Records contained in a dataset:
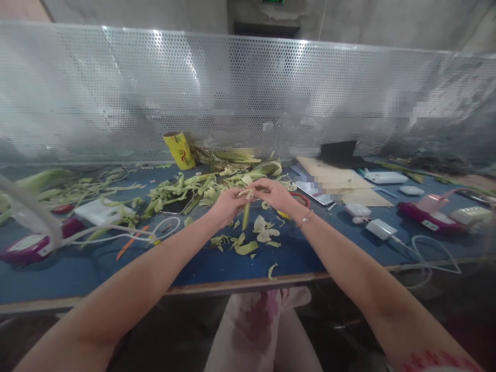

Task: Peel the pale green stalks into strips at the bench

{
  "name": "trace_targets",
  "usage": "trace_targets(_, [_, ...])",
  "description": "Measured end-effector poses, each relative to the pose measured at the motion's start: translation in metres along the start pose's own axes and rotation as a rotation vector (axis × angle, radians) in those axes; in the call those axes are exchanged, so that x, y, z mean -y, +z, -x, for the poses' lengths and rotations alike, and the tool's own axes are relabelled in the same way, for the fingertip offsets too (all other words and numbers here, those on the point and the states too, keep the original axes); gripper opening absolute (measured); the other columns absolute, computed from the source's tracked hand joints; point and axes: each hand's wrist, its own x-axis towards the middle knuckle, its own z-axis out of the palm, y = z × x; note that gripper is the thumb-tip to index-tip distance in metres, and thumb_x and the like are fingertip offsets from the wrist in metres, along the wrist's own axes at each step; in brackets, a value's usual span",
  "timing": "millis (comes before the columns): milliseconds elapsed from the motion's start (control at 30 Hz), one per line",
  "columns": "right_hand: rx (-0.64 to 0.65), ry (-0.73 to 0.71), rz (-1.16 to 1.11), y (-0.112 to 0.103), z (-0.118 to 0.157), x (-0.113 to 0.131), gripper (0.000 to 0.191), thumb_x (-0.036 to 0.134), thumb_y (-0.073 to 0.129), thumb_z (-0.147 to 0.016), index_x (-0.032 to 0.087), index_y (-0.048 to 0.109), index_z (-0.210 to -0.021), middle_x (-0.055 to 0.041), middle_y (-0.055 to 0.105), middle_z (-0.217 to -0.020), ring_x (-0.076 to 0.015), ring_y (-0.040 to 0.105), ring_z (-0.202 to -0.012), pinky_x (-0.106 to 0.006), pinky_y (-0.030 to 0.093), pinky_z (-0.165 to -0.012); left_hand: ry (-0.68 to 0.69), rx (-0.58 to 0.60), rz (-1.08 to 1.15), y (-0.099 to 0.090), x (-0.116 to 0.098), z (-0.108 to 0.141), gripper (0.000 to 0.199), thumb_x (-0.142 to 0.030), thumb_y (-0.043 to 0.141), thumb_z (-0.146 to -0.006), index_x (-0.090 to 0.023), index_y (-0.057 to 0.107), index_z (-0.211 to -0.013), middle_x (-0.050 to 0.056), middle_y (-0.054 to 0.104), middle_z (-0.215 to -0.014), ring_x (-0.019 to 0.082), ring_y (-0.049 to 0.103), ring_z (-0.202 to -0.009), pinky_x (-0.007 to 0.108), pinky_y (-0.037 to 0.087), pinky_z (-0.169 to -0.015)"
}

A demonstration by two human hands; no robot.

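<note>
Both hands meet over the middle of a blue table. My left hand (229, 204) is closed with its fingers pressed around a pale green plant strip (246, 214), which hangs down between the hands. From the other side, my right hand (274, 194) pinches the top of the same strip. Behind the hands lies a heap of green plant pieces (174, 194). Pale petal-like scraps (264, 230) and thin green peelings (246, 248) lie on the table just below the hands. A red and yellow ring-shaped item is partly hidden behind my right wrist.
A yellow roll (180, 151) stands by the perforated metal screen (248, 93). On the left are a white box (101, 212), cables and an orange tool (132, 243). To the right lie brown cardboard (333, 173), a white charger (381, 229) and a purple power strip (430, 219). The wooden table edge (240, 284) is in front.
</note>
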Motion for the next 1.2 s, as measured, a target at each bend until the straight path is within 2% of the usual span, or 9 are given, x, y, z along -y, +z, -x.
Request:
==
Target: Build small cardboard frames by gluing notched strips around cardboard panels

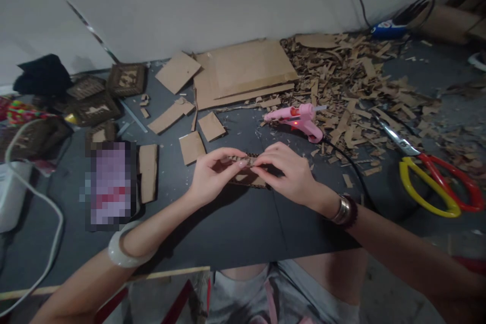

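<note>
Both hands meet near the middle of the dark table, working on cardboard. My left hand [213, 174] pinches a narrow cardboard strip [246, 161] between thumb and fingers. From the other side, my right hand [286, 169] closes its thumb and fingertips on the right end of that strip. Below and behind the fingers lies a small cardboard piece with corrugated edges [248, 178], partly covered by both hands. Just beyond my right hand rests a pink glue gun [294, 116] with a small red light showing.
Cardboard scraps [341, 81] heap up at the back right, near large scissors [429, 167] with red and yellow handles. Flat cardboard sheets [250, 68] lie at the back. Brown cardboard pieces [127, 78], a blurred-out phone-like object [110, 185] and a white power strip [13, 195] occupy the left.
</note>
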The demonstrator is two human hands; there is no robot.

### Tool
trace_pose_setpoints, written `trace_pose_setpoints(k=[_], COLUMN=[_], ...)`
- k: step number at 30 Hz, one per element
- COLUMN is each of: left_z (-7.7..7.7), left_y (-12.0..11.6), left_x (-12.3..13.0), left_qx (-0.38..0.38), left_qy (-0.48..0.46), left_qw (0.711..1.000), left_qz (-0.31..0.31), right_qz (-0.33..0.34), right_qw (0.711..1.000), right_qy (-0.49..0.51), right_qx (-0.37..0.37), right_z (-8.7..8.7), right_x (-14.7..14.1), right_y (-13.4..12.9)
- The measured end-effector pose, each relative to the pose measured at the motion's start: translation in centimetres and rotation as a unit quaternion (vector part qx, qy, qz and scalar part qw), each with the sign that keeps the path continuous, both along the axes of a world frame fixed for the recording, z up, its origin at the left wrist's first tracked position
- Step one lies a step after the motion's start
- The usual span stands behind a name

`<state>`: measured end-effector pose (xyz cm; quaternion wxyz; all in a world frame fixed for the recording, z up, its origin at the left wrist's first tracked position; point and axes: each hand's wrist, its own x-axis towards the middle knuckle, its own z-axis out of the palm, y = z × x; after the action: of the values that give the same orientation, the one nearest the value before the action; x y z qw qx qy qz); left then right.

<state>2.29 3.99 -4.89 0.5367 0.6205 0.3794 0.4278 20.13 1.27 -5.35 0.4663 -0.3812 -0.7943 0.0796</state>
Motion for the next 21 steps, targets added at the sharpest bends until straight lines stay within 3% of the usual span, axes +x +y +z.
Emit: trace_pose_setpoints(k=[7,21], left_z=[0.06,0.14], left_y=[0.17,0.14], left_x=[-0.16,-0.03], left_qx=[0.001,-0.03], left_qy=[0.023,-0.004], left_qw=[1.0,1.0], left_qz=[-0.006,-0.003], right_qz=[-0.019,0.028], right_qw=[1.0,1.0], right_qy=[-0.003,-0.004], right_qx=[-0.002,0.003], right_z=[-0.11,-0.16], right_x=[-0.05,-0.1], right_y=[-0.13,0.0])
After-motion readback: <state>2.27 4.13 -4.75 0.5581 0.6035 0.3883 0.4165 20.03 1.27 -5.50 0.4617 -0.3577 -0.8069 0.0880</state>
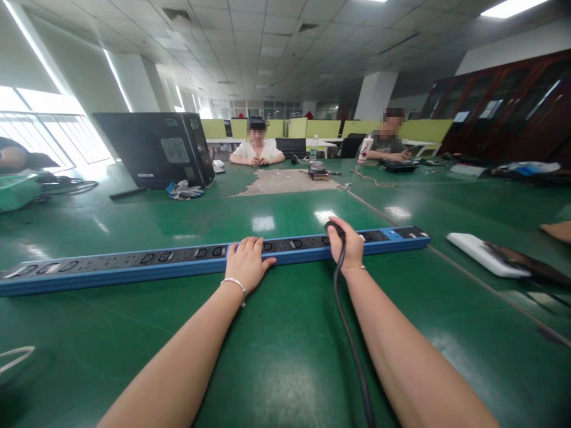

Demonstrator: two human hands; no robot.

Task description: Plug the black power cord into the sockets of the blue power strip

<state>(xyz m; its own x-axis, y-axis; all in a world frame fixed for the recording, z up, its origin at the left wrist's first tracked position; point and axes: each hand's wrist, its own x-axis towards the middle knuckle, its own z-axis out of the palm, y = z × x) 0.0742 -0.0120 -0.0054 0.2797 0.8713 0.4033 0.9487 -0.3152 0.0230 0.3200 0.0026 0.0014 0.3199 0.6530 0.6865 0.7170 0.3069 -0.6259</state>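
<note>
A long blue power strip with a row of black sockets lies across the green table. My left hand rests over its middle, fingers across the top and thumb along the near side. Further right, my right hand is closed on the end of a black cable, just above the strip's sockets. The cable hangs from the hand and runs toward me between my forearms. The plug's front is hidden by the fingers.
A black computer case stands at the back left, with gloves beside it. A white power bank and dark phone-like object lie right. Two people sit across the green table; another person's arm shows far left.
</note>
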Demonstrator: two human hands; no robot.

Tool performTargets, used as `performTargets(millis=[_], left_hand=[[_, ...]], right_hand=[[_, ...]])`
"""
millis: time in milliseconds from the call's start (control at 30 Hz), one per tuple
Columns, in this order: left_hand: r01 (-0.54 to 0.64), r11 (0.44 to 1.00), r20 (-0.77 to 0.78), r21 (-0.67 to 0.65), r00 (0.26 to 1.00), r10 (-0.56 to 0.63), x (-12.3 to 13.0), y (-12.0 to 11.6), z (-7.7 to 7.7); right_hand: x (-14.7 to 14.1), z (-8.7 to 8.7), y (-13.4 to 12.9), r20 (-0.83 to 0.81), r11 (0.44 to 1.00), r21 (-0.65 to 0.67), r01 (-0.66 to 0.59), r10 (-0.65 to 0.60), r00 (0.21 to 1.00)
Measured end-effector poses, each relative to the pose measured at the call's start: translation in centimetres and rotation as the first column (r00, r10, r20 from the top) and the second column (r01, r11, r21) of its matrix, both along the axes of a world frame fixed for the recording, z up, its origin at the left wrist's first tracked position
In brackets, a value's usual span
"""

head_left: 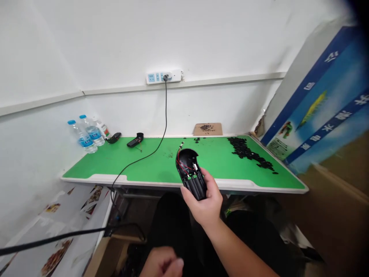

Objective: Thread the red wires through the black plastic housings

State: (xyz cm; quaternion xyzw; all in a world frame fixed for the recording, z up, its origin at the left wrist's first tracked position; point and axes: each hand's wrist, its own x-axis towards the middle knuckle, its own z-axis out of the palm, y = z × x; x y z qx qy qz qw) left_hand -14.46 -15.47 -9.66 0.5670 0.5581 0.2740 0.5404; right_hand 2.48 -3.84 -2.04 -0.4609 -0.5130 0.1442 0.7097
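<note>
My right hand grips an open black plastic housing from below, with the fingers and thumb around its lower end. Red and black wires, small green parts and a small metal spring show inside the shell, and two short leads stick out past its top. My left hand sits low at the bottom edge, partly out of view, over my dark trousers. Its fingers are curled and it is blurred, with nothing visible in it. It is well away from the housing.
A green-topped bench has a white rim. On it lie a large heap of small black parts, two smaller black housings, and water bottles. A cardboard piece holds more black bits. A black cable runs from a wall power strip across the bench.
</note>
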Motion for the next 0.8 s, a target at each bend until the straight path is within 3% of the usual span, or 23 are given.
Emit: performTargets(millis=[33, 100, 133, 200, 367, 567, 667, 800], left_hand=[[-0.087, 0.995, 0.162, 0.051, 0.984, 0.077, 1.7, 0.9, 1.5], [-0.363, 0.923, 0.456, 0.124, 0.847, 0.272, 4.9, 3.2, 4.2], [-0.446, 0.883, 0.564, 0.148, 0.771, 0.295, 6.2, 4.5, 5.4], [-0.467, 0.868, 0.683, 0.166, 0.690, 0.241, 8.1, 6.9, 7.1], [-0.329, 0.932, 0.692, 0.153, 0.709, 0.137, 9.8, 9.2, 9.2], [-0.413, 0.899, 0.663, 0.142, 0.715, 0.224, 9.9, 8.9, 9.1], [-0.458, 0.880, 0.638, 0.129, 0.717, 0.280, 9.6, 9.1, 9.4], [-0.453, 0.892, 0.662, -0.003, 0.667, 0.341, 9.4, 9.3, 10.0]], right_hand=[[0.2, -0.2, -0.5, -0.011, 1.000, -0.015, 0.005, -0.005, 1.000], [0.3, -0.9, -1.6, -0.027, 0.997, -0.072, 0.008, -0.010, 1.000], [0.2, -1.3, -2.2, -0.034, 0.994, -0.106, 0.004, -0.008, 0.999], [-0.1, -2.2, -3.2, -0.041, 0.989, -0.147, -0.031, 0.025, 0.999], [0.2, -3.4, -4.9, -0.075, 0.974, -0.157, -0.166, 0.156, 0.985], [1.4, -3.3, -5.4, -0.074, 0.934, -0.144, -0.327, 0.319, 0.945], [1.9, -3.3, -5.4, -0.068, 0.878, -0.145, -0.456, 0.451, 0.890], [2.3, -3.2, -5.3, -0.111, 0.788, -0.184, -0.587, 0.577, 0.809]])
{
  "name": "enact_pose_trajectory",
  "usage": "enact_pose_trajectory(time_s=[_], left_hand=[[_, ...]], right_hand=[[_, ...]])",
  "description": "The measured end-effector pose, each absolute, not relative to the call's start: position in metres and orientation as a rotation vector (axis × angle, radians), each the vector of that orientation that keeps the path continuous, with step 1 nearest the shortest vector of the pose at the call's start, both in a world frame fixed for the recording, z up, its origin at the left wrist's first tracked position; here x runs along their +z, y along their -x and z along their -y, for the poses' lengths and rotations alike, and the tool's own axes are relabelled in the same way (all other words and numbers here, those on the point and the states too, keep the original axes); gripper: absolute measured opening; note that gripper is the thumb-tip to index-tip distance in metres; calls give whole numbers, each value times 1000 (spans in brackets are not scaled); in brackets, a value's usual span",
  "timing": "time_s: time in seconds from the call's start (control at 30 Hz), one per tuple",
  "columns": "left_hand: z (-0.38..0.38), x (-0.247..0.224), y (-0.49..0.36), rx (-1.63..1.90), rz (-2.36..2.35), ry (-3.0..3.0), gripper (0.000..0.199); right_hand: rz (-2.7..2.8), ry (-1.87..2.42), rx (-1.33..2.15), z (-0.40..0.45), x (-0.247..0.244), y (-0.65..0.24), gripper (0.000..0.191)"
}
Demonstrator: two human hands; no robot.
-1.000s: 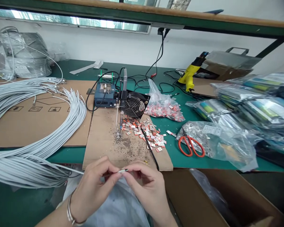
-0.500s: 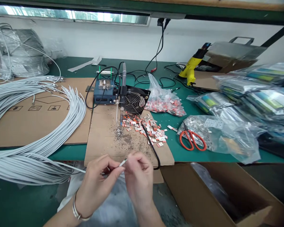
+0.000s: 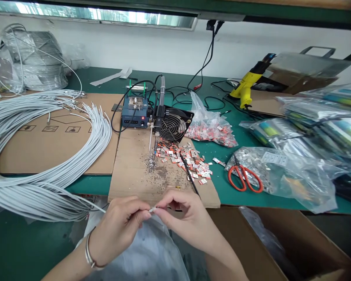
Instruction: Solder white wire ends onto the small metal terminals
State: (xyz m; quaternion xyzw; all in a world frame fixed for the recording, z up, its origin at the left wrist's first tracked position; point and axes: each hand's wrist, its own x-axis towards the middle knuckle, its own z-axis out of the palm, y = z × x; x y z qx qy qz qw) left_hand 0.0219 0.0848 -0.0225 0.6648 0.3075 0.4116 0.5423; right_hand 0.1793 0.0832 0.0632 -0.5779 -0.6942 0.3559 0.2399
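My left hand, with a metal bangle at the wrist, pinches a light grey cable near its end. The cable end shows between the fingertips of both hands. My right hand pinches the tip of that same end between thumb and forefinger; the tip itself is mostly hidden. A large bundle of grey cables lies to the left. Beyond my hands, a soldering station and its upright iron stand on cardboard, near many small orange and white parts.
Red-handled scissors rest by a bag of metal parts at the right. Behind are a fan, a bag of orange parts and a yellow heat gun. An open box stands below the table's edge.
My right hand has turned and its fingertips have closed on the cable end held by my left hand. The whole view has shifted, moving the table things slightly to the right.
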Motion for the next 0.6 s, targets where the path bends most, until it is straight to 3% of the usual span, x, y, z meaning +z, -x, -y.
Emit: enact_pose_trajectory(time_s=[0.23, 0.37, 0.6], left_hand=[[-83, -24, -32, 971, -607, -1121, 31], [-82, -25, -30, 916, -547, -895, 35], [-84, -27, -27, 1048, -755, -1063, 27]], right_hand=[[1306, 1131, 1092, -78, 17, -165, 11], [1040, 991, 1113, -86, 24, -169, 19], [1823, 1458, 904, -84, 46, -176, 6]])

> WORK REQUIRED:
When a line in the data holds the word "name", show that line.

> RESULT OF THIS EXERCISE:
  "name": "trace_targets",
- The usual span stands behind a name
  "name": "enact_pose_trajectory",

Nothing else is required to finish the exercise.